俗に「相手の読みを外す」とか「相手の読みにない手を指す」と言うことがあるが、これを意図的に行う場合というのは、「このまま普通に指し進めると、自分が悪くなる(負ける)」と考えられる場合(で他に適当な手が見当たらない場合)、半ばダメ元で普通でない手を指すことをいう。
※自分が悪くなる変化は、当然、相手も読んでいるという前提。
※相手の読みを外したつもりでも、その手は相手も読んでいる可能性はあるし、相手が読んでなさそうな手ほど「自爆」の可能性は高まるので、かえって相手を喜ばせる結果にもなりうる。
まとめ
叡王戦第5局の終盤・102手目の局面は、先手・藤井二冠は自身の優勢を自覚していたはずで、考えるべきは「どうやって勝ちにたどり着くか?」だったはず。
水匠4 +1696(藤井勝勢)
白ビール +1131(藤井優勢)
考えていたことは、「勝ちにたどり着くための自分自身の手」であって、その手が相手の読み筋かどうかなど問題にならない場面。

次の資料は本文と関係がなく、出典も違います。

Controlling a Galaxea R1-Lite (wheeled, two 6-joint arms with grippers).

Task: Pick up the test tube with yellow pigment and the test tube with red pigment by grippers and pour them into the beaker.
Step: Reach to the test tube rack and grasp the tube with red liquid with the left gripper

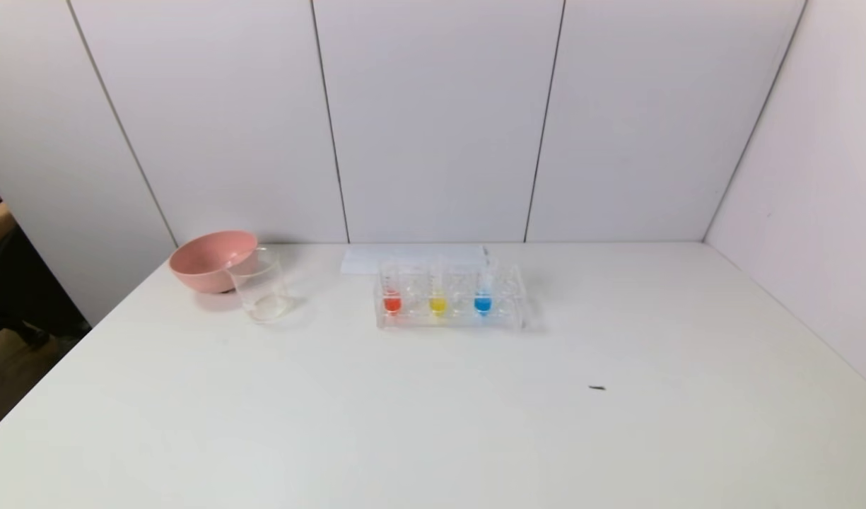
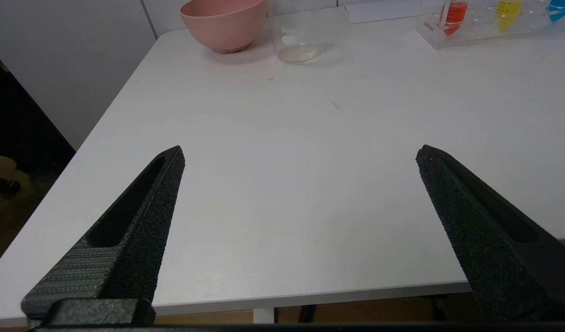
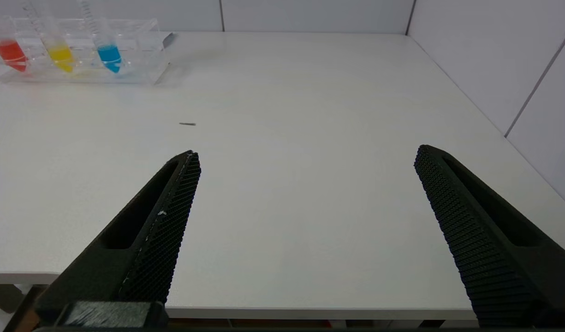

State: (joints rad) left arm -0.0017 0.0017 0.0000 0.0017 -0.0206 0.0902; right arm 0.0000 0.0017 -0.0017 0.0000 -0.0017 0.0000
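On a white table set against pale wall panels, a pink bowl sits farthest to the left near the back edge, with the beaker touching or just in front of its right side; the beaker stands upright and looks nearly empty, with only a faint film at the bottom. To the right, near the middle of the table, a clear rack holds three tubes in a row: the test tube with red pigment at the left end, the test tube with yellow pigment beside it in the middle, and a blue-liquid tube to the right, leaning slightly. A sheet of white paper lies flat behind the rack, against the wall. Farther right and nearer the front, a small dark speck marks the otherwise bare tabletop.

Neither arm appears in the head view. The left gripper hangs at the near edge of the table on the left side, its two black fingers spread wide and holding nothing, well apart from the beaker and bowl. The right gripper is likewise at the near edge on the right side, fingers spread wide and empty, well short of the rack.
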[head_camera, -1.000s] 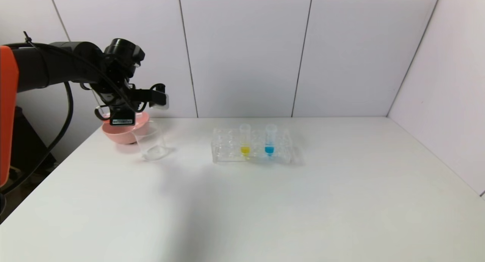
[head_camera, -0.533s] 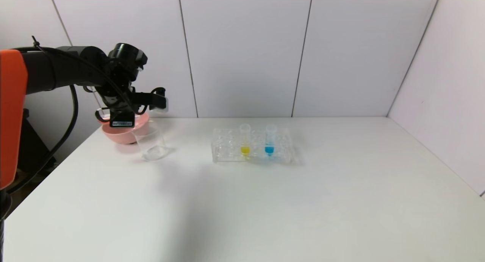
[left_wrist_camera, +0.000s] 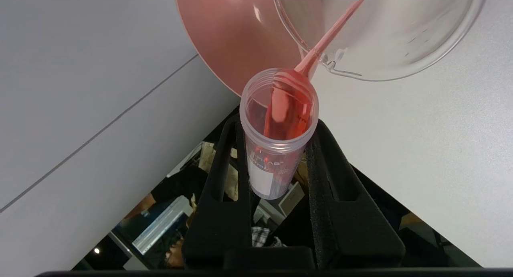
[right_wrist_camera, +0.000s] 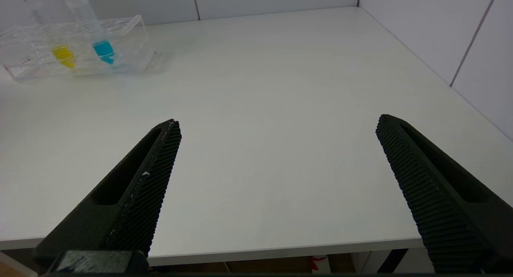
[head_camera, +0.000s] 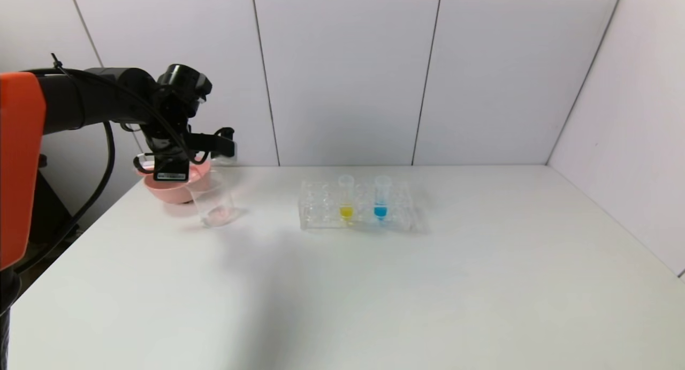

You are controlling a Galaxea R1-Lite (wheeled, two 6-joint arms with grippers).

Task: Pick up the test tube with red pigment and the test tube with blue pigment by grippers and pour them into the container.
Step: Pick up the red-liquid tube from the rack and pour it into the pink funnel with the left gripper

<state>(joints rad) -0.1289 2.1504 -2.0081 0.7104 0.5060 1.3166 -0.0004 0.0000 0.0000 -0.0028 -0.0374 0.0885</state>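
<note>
1. While tipped over the container (head_camera: 215, 203), the test tube with red pigment (left_wrist_camera: 279, 124) is pinched by the left gripper (left_wrist_camera: 276, 148); red liquid streams out.
2. The test tube with blue pigment (head_camera: 381, 197) is kept in the rack (head_camera: 316, 212).
3. The right gripper (right_wrist_camera: 276, 148) is spread wide at the table (head_camera: 374, 295) edge.

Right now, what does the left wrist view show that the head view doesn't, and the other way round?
Only the left wrist view: a thin red stream leaving the mouth of the slim clear tube of red liquid, clamped in the black left hand.

Only the head view: the clear rectangular rack holding the yellow-liquid tube and the slim clear tube of blue liquid.

Both: the clear glass beaker beside the pink bowl, on the white table.
</note>
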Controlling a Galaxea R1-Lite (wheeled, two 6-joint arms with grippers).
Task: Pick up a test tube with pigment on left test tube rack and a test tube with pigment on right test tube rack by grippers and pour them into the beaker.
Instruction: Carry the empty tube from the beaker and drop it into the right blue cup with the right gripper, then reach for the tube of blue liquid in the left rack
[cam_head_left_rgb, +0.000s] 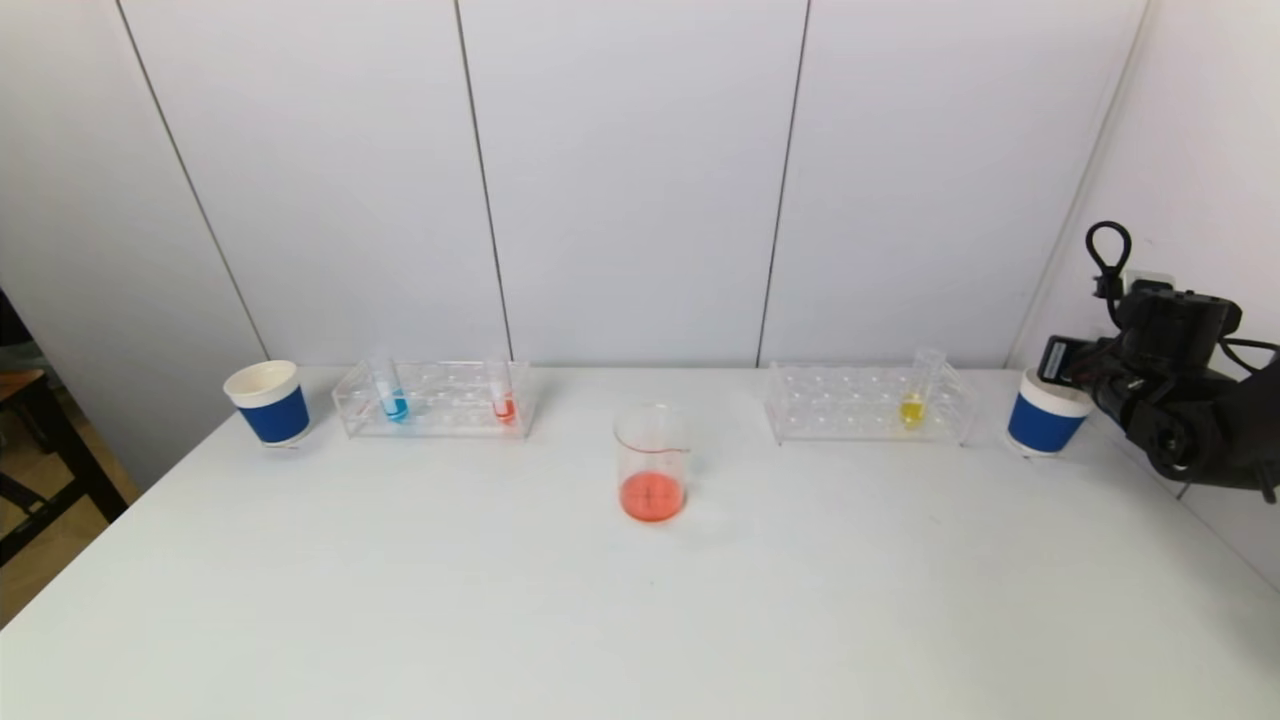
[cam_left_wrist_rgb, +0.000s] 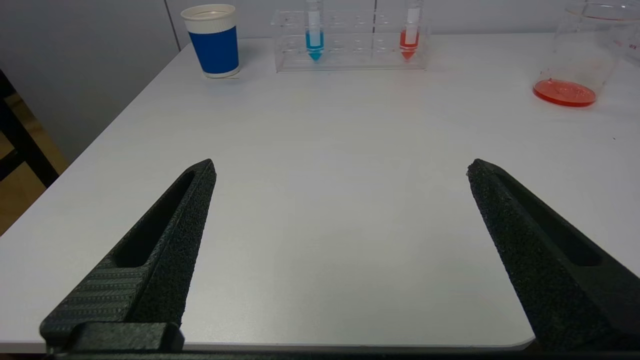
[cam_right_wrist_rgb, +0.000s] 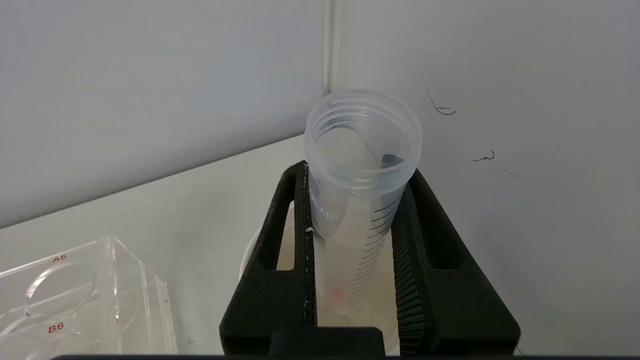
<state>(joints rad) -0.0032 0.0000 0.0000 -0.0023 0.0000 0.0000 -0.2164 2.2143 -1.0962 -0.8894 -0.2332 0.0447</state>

①「この順で勝ち(ないし優勢キープ)」⇒その手を指すだけのこと
②「この順では逆転される」⇒他の順を探る⇒①
※①に対し、相手(豊島叡王)が「このままでは自分は負けるので、変化しなければ」と考えて繰り出すのが「読みを外す手」。
仮に、藤井二冠が当初▲5五角と指すつもりが、予定を変更して▲9七桂を指したとするなら、「▲5五角より▲9七桂のほうが簡単に勝ちにたどり着ける」という判断があったからで、殊更に「相手の読みを外す意図」などあろうはずもない。
また、豊島叡王にとって▲9七桂が予期しない手で納得のいく手を返せなかったとしても、それは、▲9七桂の効果の一つであって、そこに向けて▲9七桂が着手された理由には全くならない。
いっしょに読まれています
ディスカッション
コメント一覧
はじめして。私はアマチュア三段の愛好家ですが、全くの同意見です。最近はあまりに安易な神格化がひどいですよね。それで再生数を稼いでいるyoutuberがたくさんいて辟易しています。あと97桂を否定すればするほどアンチに見られるのもなんというか、もどかしいかぎりです。
( ´∀`)人(´∀` )ナカーマ ユキーエ
AbemaのAIでは評価値が下がったわけで、気になるのは9七桂に対してより良い応手をすれば5五角よりも複雑な順に進んだのでは?という点です。
その場合は9七桂はAI越えどころか、(おそらく時間によって)見逃された悪手という可能性があるわけで、そのあたりどうなのかがとても気になります。
▲9七桂には△5六歩がありますが、動画の通りです。時間があったら別の動画も投稿してみようかなと思いますが、将棋ソフトを見ても見なくても、▲9七桂は▲5五角よりもシンプルで、このあとの指し手が間違えにくい手だと思います。もっとも▲5五角にもそれなりのストロングポイントはあるのと、人間感覚的に勝ちやすい手がソフトの最善手になるとは限らないのとで、評価値はまあこんなものかなという気がします。
ブヒブヒさんの視点は冷静かつ客観的だと思います。
思い込みの激しい人が頭の中で作り出した
勝手な藤井聡太像を押し付けてくるコメントには
辟易させられますね。
贔屓の引き倒しとはこのことです。
そうですね。「▲9七桂は意図して相手の読みを外したから凄い」みたいなのは、さすがに飛躍し過ぎで、逆にそれで勝てるなら苦労しないという気がします。